■ PROBLEM TO WORK ON
Each word in the data below should be copied exactly; the images should not.

■ DATA SECTION

▼▼▼

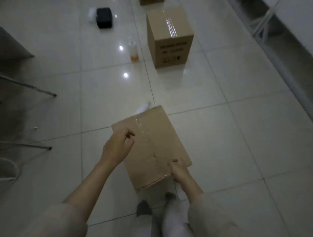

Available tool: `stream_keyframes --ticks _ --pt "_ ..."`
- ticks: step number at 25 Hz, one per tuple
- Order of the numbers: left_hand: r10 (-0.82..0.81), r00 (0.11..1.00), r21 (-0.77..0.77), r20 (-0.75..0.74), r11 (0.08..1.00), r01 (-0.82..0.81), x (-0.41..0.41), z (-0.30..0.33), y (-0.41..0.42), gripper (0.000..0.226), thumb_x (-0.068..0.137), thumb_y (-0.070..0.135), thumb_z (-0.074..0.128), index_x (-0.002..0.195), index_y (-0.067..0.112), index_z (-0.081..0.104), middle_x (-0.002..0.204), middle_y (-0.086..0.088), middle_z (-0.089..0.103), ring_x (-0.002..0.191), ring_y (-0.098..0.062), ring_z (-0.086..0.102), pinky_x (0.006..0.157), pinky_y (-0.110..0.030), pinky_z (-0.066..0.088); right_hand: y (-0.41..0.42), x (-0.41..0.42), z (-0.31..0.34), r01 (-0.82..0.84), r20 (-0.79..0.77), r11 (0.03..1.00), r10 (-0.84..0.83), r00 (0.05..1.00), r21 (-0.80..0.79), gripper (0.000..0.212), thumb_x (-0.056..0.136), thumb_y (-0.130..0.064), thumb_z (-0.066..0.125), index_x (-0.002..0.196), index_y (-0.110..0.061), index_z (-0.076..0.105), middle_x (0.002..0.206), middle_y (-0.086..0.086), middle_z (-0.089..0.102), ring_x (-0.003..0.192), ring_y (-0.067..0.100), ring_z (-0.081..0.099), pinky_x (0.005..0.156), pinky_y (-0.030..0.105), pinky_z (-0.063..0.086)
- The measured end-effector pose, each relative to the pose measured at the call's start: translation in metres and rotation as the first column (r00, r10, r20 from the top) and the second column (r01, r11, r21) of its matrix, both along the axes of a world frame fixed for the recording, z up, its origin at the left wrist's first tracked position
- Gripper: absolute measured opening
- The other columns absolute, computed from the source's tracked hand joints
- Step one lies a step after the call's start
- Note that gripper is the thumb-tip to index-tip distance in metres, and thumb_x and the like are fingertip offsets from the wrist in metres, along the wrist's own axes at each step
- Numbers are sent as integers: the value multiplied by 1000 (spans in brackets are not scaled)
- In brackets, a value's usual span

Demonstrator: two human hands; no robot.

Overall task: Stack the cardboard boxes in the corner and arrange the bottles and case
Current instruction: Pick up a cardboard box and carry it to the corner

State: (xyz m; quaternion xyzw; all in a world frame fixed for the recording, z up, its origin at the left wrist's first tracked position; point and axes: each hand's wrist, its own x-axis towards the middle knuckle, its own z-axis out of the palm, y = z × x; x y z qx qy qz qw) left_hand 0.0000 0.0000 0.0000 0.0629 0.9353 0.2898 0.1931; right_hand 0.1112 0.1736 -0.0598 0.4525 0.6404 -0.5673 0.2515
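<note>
A taped cardboard box (pixel 157 135) stands on the tiled floor right in front of my feet. My right hand (pixel 178 170) grips its near right edge, fingers curled over the rim. Above the box's left side hovers my left hand (pixel 118 146), fingers loosely bent and holding nothing. A second, taller cardboard box (pixel 169 37) stands farther away, and the corner of a third box (pixel 150 2) shows at the top edge. A clear bottle (pixel 133 50) with orange liquid stands left of the tall box. A white bottle (pixel 143 107) lies behind the near box. A black case (pixel 104 17) lies at the far left.
A white object (pixel 91 15) sits beside the black case. Chair legs (pixel 33 89) and a grey seat reach in from the left. A white metal rack frame (pixel 277 42) runs along the right wall. Glossy tiles (pixel 237 135) lie open to the right of the boxes.
</note>
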Motion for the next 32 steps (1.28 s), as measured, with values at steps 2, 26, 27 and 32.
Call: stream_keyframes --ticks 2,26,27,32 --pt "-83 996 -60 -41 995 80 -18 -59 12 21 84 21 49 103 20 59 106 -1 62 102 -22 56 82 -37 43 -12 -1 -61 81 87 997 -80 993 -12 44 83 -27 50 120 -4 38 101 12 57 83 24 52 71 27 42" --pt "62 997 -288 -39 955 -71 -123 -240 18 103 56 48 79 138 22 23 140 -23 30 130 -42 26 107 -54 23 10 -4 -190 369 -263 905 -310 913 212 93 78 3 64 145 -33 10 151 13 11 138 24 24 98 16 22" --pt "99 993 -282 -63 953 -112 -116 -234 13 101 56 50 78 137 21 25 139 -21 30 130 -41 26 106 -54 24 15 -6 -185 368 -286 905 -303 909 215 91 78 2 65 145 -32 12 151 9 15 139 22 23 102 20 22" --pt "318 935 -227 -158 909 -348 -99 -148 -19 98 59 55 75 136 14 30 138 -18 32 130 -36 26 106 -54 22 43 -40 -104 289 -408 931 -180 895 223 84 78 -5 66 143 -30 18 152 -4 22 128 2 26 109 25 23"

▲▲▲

■ RESPONSE TO THIS EXERCISE
Available tool: `stream_keyframes --ticks _ --pt "_ ..."`
- ticks: step number at 25 Hz, one per tuple
- Order of the numbers: left_hand: r10 (-0.82..0.81), r00 (0.11..1.00), r21 (-0.77..0.77), r20 (-0.75..0.74), r11 (0.08..1.00), r01 (-0.82..0.81), x (-0.41..0.41), z (-0.30..0.33), y (-0.41..0.42), gripper (0.000..0.226), thumb_x (-0.068..0.137), thumb_y (-0.070..0.135), thumb_z (-0.074..0.128), index_x (-0.002..0.195), index_y (-0.067..0.112), index_z (-0.081..0.104), middle_x (-0.002..0.204), middle_y (-0.086..0.088), middle_z (-0.089..0.103), ring_x (-0.002..0.191), ring_y (-0.098..0.062), ring_z (-0.086..0.102), pinky_x (0.006..0.157), pinky_y (-0.110..0.030), pinky_z (-0.066..0.088); right_hand: y (-0.41..0.42), x (-0.41..0.42), z (-0.31..0.34), r01 (-0.82..0.84), r20 (-0.79..0.77), r11 (0.03..1.00), r10 (-0.84..0.83), r00 (0.05..1.00), r21 (-0.80..0.79), gripper (0.000..0.212), thumb_x (-0.056..0.136), thumb_y (-0.130..0.064), thumb_z (-0.066..0.125), index_x (-0.002..0.196), index_y (-0.110..0.061), index_z (-0.076..0.105), middle_x (0.002..0.206), middle_y (-0.086..0.086), middle_z (-0.089..0.102), ring_x (-0.003..0.192), ring_y (-0.067..0.100), ring_z (-0.081..0.099), pinky_x (0.005..0.156), pinky_y (-0.030..0.105), pinky_z (-0.063..0.086)
- The measured end-effector pose, each relative to the pose measured at the call's start: translation in metres and rotation as the first column (r00, r10, r20 from the top) and the second column (r01, r11, r21) of its matrix, both along the axes of a world frame fixed for the recording, z up, its origin at the left wrist's first tracked position
- Gripper: absolute measured opening
- The other columns absolute, computed from the source's tracked hand joints
- Step one lies a step after the call's start
- Note that gripper is the thumb-tip to index-tip distance in metres, and thumb_x and the like are fingertip offsets from the wrist in metres, along the wrist's own axes at each step
- Numbers are sent as integers: the value multiplied by 1000 (spans in brackets are not scaled)
- In brackets, a value's usual span

Demonstrator: two human hands; no robot.

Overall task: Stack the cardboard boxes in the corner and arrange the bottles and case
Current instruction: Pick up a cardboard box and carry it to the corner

State: (xyz m; quaternion xyzw; all in a world frame fixed for the recording, z up, its origin at the left wrist's first tracked position; point and axes: each hand's wrist, its own x-axis towards the middle knuckle, its own z-axis out of the palm, y = z × x; x y z qx qy qz qw) left_hand 0.0000 0.0000 0.0000 0.0629 0.9353 0.2898 0.1931; right_hand 0.1112 0.1736 -0.0598 0.4525 0.6404 -0.5673 0.2515
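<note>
A taped cardboard box (pixel 157 135) stands on the tiled floor right in front of my feet. My right hand (pixel 178 170) grips its near right edge, fingers curled over the rim. Above the box's left side hovers my left hand (pixel 118 146), fingers loosely bent and holding nothing. A second, taller cardboard box (pixel 169 37) stands farther away, and the corner of a third box (pixel 150 2) shows at the top edge. A clear bottle (pixel 133 50) with orange liquid stands left of the tall box. A white bottle (pixel 143 107) lies behind the near box. A black case (pixel 104 17) lies at the far left.
A white object (pixel 91 15) sits beside the black case. Chair legs (pixel 33 89) and a grey seat reach in from the left. A white metal rack frame (pixel 277 42) runs along the right wall. Glossy tiles (pixel 237 135) lie open to the right of the boxes.
</note>
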Motion for the next 32 steps (1.28 s), as measured, with values at steps 2, 26, 27 and 32.
Call: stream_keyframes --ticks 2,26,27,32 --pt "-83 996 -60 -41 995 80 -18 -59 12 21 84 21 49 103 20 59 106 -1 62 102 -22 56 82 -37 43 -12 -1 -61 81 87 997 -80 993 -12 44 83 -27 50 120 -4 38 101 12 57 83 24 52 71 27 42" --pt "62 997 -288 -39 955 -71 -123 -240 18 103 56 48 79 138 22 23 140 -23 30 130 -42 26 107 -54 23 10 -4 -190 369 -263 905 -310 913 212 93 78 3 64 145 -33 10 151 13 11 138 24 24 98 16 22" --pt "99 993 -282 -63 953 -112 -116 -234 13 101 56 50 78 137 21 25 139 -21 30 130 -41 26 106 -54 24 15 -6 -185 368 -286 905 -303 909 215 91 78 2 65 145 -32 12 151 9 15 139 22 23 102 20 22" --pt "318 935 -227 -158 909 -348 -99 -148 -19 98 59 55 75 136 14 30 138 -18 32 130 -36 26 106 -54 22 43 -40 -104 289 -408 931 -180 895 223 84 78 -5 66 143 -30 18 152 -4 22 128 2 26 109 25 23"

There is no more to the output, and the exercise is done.